_YOUR ASSIGNMENT_:
Give again, word for word, each line below starting at the one that contains "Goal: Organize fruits" and ending at the one that contains "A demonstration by".

*** INFORMATION PROVIDED ***

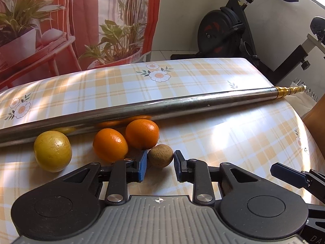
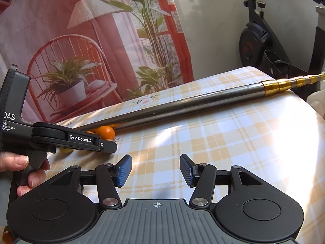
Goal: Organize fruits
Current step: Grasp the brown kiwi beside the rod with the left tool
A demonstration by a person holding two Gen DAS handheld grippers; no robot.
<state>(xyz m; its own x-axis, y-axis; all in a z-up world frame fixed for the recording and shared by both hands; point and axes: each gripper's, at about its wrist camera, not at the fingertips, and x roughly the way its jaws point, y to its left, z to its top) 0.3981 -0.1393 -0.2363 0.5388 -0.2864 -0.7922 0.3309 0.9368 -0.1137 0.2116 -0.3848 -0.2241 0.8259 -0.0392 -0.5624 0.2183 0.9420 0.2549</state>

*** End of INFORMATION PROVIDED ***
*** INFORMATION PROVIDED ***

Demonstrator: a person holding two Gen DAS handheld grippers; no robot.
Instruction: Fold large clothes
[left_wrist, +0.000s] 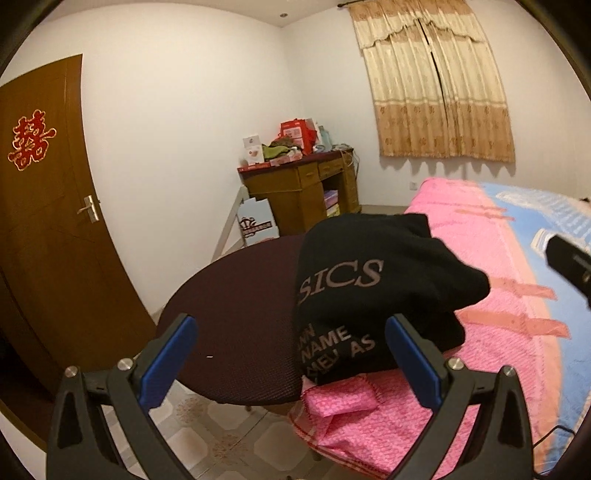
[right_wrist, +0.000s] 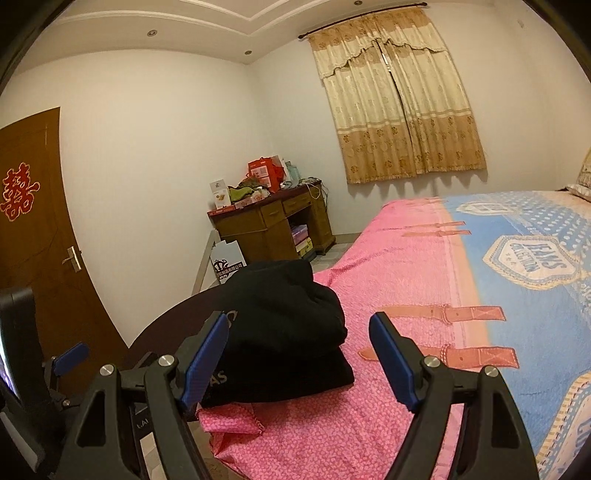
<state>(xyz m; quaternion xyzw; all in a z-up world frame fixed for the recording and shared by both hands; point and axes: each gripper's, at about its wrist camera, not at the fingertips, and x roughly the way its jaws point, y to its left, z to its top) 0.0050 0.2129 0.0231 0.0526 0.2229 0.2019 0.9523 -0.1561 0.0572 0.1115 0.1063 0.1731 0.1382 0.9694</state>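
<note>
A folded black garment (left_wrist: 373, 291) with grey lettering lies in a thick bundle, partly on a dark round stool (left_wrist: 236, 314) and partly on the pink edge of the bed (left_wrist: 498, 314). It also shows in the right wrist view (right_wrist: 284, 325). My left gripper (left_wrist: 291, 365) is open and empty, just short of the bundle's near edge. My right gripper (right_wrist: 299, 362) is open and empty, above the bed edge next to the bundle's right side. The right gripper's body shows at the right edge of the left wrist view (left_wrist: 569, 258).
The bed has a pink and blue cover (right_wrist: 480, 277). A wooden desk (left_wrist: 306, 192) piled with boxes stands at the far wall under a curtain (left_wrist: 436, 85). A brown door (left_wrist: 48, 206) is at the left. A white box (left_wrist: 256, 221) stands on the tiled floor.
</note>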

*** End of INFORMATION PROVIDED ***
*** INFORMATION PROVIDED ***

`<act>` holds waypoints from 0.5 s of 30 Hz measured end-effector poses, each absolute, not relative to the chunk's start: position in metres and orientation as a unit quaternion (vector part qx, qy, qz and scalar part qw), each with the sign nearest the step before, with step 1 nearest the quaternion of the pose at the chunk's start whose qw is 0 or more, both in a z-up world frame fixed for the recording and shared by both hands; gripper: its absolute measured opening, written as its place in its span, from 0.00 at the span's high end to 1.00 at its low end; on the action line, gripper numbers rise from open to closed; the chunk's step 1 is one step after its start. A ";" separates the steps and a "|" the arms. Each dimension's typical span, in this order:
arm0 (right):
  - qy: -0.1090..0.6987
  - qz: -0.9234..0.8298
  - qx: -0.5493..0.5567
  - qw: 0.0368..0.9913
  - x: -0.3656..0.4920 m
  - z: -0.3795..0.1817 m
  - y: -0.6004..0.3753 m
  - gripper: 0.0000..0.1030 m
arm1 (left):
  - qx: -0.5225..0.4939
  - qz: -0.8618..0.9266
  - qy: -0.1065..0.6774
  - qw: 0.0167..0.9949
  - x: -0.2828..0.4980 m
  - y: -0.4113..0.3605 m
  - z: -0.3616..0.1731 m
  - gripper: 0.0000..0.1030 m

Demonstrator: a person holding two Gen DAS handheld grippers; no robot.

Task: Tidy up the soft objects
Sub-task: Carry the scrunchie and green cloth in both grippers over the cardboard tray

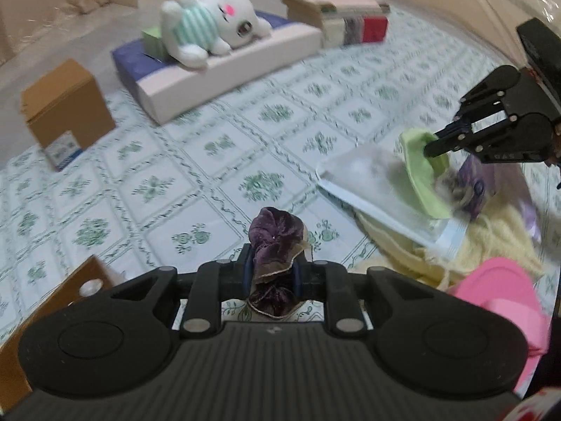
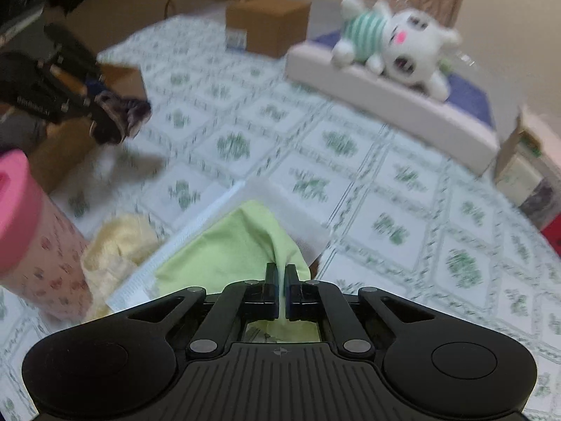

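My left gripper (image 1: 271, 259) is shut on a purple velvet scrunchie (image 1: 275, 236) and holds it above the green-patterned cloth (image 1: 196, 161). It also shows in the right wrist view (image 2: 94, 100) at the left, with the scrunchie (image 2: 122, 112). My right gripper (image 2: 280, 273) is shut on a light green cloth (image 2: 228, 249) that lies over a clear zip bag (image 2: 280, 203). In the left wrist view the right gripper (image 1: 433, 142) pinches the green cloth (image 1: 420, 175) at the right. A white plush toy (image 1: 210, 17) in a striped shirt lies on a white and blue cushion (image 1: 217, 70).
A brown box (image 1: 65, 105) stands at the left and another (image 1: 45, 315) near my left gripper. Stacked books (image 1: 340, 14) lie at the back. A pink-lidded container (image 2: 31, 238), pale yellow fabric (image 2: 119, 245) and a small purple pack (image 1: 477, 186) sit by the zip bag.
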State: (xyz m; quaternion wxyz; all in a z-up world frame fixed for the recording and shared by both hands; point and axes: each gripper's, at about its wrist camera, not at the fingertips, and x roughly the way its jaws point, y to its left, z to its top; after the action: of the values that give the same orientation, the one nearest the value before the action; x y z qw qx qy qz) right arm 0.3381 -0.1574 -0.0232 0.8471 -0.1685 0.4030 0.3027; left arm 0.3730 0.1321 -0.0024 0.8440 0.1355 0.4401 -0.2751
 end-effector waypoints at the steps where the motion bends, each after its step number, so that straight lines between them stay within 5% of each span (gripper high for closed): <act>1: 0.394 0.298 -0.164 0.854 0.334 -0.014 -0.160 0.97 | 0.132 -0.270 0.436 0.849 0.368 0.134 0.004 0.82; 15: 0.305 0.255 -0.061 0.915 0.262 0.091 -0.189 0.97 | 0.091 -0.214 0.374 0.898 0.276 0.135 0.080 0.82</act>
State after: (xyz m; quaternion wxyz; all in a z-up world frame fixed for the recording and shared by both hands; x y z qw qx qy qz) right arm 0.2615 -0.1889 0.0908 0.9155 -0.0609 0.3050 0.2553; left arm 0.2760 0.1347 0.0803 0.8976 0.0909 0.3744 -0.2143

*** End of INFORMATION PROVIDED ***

_RESPONSE FOR THIS EXERCISE_:
Goal: Organize fruits
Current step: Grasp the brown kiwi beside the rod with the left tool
A demonstration by a person holding two Gen DAS handheld grippers; no robot.

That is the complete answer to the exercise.